● WHAT IS EXPECTED: An exact reproduction of the records is required, with all pictures omitted.

▼▼▼

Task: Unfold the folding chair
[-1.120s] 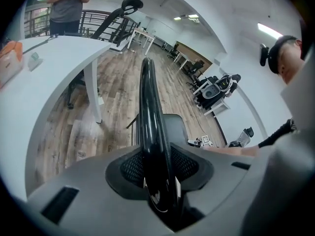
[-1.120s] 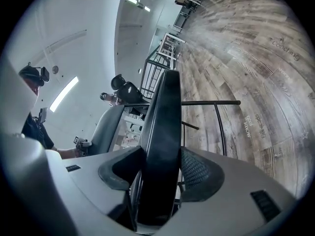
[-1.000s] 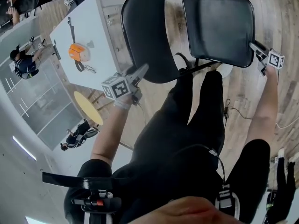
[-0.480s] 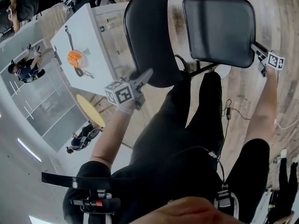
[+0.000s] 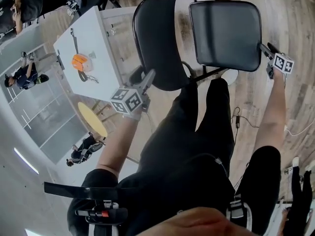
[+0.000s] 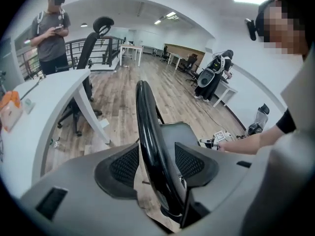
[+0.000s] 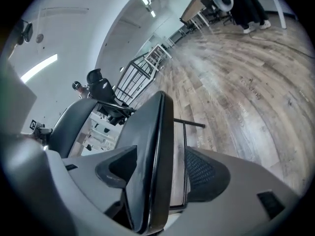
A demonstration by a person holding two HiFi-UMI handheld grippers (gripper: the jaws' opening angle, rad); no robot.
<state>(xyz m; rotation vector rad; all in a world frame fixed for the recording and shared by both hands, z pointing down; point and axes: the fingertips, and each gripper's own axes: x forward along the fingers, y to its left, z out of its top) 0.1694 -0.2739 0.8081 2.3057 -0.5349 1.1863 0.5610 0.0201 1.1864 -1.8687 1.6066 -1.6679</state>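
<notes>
The folding chair stands in front of me with its black backrest (image 5: 157, 38) and black padded seat (image 5: 224, 31) spread apart. My left gripper (image 5: 147, 77) is at the backrest's lower edge. In the left gripper view that rim (image 6: 147, 127) runs between the opening jaws of my left gripper (image 6: 156, 156), with floor showing beside it. My right gripper (image 5: 263, 48) is at the seat's right edge. In the right gripper view the seat edge (image 7: 150, 146) lies between the opening jaws of my right gripper (image 7: 162, 166), a gap on its right side.
A white table (image 5: 93, 38) with an orange object (image 5: 81, 63) stands left of the chair. A black office chair (image 6: 91, 48) and a standing person (image 6: 51, 28) are beyond it. My own legs in black trousers (image 5: 197, 132) are just below the chair. A cable (image 5: 238, 117) lies on the wood floor.
Both grippers stay at the chair's edges. The right gripper and the seat edge have drifted slightly left in the head view. The left gripper has rolled a little.
</notes>
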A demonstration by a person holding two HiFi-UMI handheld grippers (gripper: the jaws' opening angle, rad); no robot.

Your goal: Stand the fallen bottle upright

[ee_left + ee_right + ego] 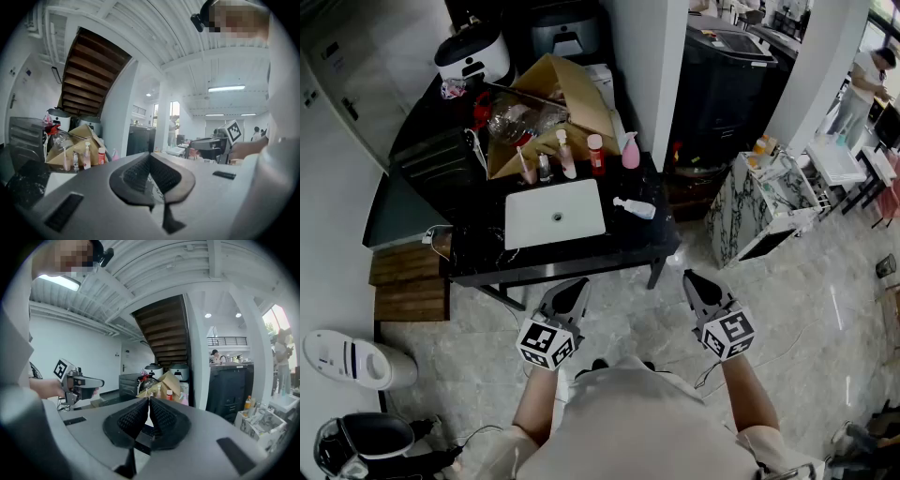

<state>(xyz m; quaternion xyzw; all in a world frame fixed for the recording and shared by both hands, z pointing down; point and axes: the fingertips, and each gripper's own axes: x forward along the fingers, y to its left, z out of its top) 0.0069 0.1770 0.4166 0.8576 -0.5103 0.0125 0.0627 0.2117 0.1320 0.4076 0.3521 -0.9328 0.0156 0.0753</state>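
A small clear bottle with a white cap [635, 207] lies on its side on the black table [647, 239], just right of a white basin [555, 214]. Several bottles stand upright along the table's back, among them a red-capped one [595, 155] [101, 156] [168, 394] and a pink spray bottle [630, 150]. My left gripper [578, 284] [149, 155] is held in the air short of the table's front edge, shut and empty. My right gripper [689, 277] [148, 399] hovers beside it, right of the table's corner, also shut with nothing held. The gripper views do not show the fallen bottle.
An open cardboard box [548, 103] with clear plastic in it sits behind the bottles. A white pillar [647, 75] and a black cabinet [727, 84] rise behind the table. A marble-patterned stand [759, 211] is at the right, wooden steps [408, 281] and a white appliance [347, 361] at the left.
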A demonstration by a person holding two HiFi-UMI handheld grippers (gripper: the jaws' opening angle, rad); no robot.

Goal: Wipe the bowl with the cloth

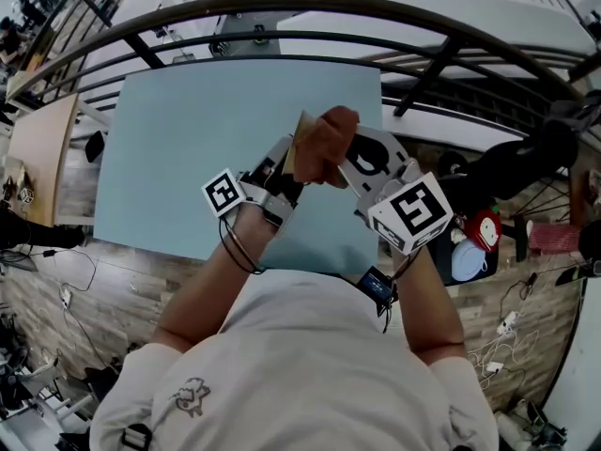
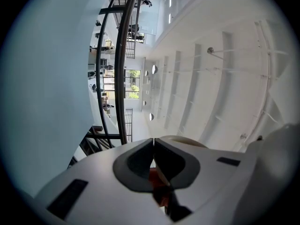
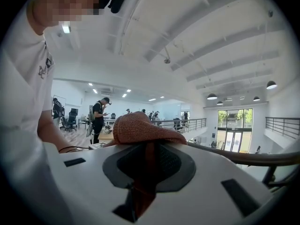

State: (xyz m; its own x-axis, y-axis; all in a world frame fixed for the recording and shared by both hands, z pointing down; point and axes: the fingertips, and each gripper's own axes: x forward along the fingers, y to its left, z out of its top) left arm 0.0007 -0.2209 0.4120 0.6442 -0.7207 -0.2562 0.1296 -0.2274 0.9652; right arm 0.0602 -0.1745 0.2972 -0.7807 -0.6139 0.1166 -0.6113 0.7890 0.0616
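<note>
Both grippers held in air above blue table (image 1: pixel 178 158), tips meeting. Left gripper (image 1: pixel 282 169) (image 2: pixel 153 142): jaws all but together, pinched on thin wall of bowl (image 1: pixel 294 153) (image 2: pixel 183 140). Cream rim showing just past tips, reddish strip between pads lower down. Right gripper (image 1: pixel 346 163) (image 3: pixel 151 144): jaws clamped on cloth (image 1: pixel 329 139) (image 3: pixel 138 128), rust-brown fold caught between pads, rest bunched over tips. Cloth against bowl. Bowl on edge, clear of table, mostly hidden behind cloth.

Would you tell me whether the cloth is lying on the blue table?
No, the cloth is pinched between the fingers of the right gripper, bunched above them.
</note>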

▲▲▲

● YOUR SOLUTION:
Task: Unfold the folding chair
[-1.120s] 
[-1.120s] 
[-1.000s] 
[-0.480s] 
[+0.000s] 
[+0.000s] 
[+0.000s] 
A demonstration by a person holding two HiFi-UMI handheld grippers (gripper: the jaws' opening angle, rad); no robot.
<state>(xyz m; rotation vector rad; all in a world frame fixed for the recording and shared by both hands, z pointing down; point and axes: the fingertips, and each gripper's own axes: x forward along the fingers, y to its left, z out of its top) 0.1694 -0.2739 0.8081 2.3057 -0.5349 1.1863 0.5610 0.0201 1.1864 -1.8687 1.6066 -1.6679</state>
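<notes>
The folding chair stands in front of me with its black backrest (image 5: 157, 38) and black padded seat (image 5: 224, 31) spread apart. My left gripper (image 5: 147, 77) is at the backrest's lower edge. In the left gripper view that rim (image 6: 147, 127) runs between the opening jaws of my left gripper (image 6: 156, 156), with floor showing beside it. My right gripper (image 5: 263, 48) is at the seat's right edge. In the right gripper view the seat edge (image 7: 150, 146) lies between the opening jaws of my right gripper (image 7: 162, 166), a gap on its right side.
A white table (image 5: 93, 38) with an orange object (image 5: 81, 63) stands left of the chair. A black office chair (image 6: 91, 48) and a standing person (image 6: 51, 28) are beyond it. My own legs in black trousers (image 5: 197, 132) are just below the chair. A cable (image 5: 238, 117) lies on the wood floor.
Both grippers stay at the chair's edges. The right gripper and the seat edge have drifted slightly left in the head view. The left gripper has rolled a little.
</notes>
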A demonstration by a person holding two HiFi-UMI handheld grippers (gripper: the jaws' opening angle, rad); no robot.

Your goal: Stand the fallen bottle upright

[ee_left + ee_right + ego] 

<state>(xyz m; quaternion xyzw; all in a world frame fixed for the recording and shared by both hands, z pointing down; point and axes: the fingertips, and each gripper's own axes: x forward along the fingers, y to its left, z out of its top) 0.0069 0.1770 0.4166 0.8576 -0.5103 0.0125 0.0627 0.2117 0.1320 0.4076 0.3521 -0.9328 0.0156 0.0753</state>
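A small clear bottle with a white cap [635, 207] lies on its side on the black table [647, 239], just right of a white basin [555, 214]. Several bottles stand upright along the table's back, among them a red-capped one [595, 155] [101, 156] [168, 394] and a pink spray bottle [630, 150]. My left gripper [578, 284] [149, 155] is held in the air short of the table's front edge, shut and empty. My right gripper [689, 277] [148, 399] hovers beside it, right of the table's corner, also shut with nothing held. The gripper views do not show the fallen bottle.
An open cardboard box [548, 103] with clear plastic in it sits behind the bottles. A white pillar [647, 75] and a black cabinet [727, 84] rise behind the table. A marble-patterned stand [759, 211] is at the right, wooden steps [408, 281] and a white appliance [347, 361] at the left.
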A demonstration by a person holding two HiFi-UMI handheld grippers (gripper: the jaws' opening angle, rad); no robot.

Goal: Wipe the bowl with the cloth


State: (xyz m; its own x-axis, y-axis; all in a world frame fixed for the recording and shared by both hands, z pointing down; point and axes: the fingertips, and each gripper's own axes: x forward along the fingers, y to its left, z out of its top) left arm 0.0007 -0.2209 0.4120 0.6442 -0.7207 -0.2562 0.1296 -0.2274 0.9652; right arm 0.0602 -0.1745 0.2972 -0.7807 -0.6139 0.1166 -0.6113 0.7890 0.0616
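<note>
Both grippers held in air above blue table (image 1: pixel 178 158), tips meeting. Left gripper (image 1: pixel 282 169) (image 2: pixel 153 142): jaws all but together, pinched on thin wall of bowl (image 1: pixel 294 153) (image 2: pixel 183 140). Cream rim showing just past tips, reddish strip between pads lower down. Right gripper (image 1: pixel 346 163) (image 3: pixel 151 144): jaws clamped on cloth (image 1: pixel 329 139) (image 3: pixel 138 128), rust-brown fold caught between pads, rest bunched over tips. Cloth against bowl. Bowl on edge, clear of table, mostly hidden behind cloth.

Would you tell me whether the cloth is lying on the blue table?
No, the cloth is pinched between the fingers of the right gripper, bunched above them.
</note>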

Work on this exercise is complete, and nothing remains.